Sentinel Hub - federated on-demand ARD generation
- Sinergise/Sentinel Hub, Ljubljana, Slovenia (grega.milcinski@sinergise.com)
Every experiment starts with the data, which needs to be fine-tuned for the specific use-case. We call this "analysis ready data (ARD)". In some cases, for the sake of reusability and comparability, the specifications for ARD are well defined. In many other cases, however, the procedures are not yet mature enough to support standardisation. In Earth Observation (EO) field this is especially true, as the whole community is moving from (semi)manually analysing individual scenes, from the time there were any data barely available, to processing of time-series, now that Landsat and Sentinel made this possible. We are now even facing a problem where there is simply too much of data, with PBs of open and commercial imagery being readily available. With the data being distributed at different places (Copernicus Data Access Service for Sentinel, AWS for Landsat) the challenge is further magnified. Machine learning (ML) approach can address the challenge of shifting through data, but ML as well requires data to be pre-processed for purpose and made available at the place where ML is running. Therefore, it is essential to have facility, which can generate ARD data customised for the specific analysis' requirements.
Sentinel Hub (SH) is a satellite imagery processing service, which is capable of on-the-fly gridding, re-projection, re-scaling, mosaicking, compositing, orthorectification and other actions required, either for integration in web-applications, where pictures are mostly served, or in ML and similar analysis processes, where pixel values and statistics are essential. SH works with original satellite data files and does not require replication or pre-processing. It uses cloud infrastructure and innovative methods to efficiently process and distribute data in a matter of seconds. Sentinel Hub gives access to a rich collection of satellite data including a full set of Sentinel satellites, Landsat collections, commercial VHR collections and other complimentary collections. It also provides an ability for users to onboard their own data in one of the standardised formats. Furthermore, the data located at different clouds, can be fused together in one single process, benefiting from the variability and volume of different sensors.
There are two main capabilities, which make SH especially fit for purpose of generating on-demand ARD data. First one is the support for user-provided processing scripts, which are a set of recipes on what should happen with the sensor data (band composites, indices, even simple neural networks combining available data). The second one is a set of processing orchestration options. There is a Process API for immediate, access to the pixel values. Statistical API is optimised for time-series analysis, which aggregates the data over specific area of interest and provides configurable statistics through time.
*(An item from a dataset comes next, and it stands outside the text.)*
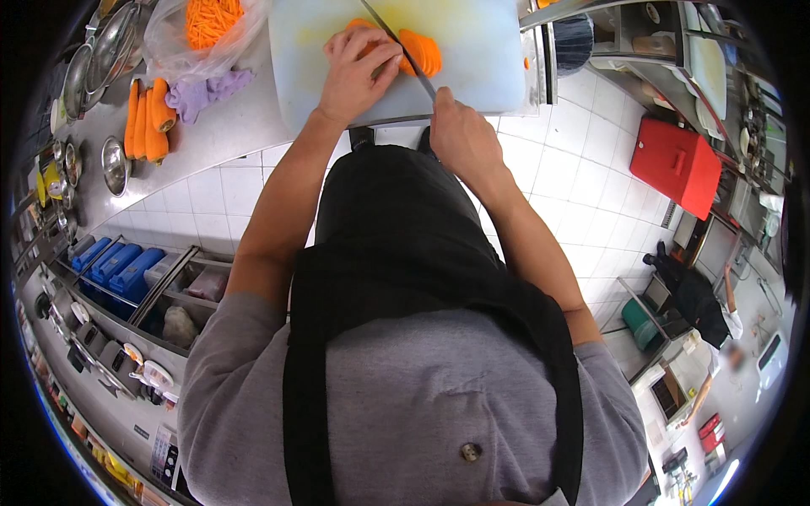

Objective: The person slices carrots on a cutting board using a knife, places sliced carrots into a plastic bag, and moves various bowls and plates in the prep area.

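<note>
On a white cutting board (481,57), a carrot (362,24) lies under my left hand (361,69), whose bent fingers press it down beside the blade. My right hand (467,129) grips the handle of a kitchen knife (405,49); the handle itself is hidden in my fist. The blade slants up and left across the board, between the held carrot and a fanned row of carrot slices (423,54). Those slices overlap just right of the blade. How far the edge has sunk into the carrot cannot be seen.
Left of the board, a clear plastic bag (209,60) holds shredded carrot (212,22). Nearby on the steel counter (209,136) are a purple cloth (205,95), several whole carrots (149,123) and a metal bowl (116,166). A red bin (677,166) and another person (696,300) are to the right.
</note>
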`<state>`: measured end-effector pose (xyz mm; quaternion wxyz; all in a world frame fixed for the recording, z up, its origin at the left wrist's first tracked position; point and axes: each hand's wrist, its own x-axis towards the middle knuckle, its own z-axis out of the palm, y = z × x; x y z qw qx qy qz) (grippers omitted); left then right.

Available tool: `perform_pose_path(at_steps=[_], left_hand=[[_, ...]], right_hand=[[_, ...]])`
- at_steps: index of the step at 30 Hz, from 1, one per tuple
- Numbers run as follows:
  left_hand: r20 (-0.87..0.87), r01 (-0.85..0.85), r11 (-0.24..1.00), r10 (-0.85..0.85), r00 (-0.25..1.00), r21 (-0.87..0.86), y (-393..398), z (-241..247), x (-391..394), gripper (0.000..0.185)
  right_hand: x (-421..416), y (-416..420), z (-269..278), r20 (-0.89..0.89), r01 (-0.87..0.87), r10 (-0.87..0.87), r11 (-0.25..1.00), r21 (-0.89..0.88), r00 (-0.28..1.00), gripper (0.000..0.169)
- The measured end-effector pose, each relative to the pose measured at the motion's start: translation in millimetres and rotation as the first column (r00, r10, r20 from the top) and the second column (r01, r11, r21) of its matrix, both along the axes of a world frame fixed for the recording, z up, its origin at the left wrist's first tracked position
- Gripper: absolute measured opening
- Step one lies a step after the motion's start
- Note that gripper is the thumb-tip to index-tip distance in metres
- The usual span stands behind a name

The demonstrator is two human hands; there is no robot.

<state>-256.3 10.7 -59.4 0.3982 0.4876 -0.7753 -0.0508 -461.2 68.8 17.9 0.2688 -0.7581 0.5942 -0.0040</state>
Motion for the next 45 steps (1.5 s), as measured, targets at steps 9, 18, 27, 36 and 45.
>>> perform_pose_path(at_steps=[9, 18, 27, 36, 45], left_hand=[[-0.006, -0.018, 1.0, 0.018, 1.0, 0.003, 2.0, -4.4, 1.3, 0.022], [0.004, -0.007, 1.0, 0.007, 1.0, 0.008, 1.9, 4.8, -0.2, 0.019], [0.033, -0.048, 0.998, 0.049, 0.998, -0.037, 5.4, 11.5, 3.2, 0.018], [0.002, 0.0, 0.999, 0.0, 1.0, 0.04, -3.3, 7.3, 8.7, 0.021], [-0.032, 0.001, 1.0, 0.0, 0.999, 0.021, -3.5, 0.9, 10.2, 0.024]], right_hand=[[-20.1, 43.9, 73.9, -0.092, 0.035, -0.022, 0.988, 0.15, 0.996, 0.019], [9.1, 3.7, -6.7, 0.081, 0.066, -0.066, 0.998, -0.001, 0.995, 0.019], [13.3, 0.2, -6.4, -0.036, 0.033, -0.03, 0.997, 0.074, 0.999, 0.02], [-0.9, 18.4, 52.2, -0.086, 0.005, 0.0, 0.998, 0.056, 0.996, 0.02], [-18.4, 45.9, 79.0, -0.137, 0.063, -0.038, 0.981, 0.185, 0.99, 0.015]])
And then there are asynchronous siblings of these services, which are fine-tuned for large scale processing - if one wants to prepare ML features for the entire continent or get time-series for millions of agriculture parcels.
We will present the technology behind the scenes, making the processing possible, as well as several use-cases, how one can efficiently make use the service in ML.
How to cite: Milcinski, G. and Kolaric, P.: Sentinel Hub - federated on-demand ARD generation , EGU General Assembly 2023, Vienna, Austria, 24–28 Apr 2023, EGU23-4160, https://doi.org/10.5194/egusphere-egu23-4160, 2023.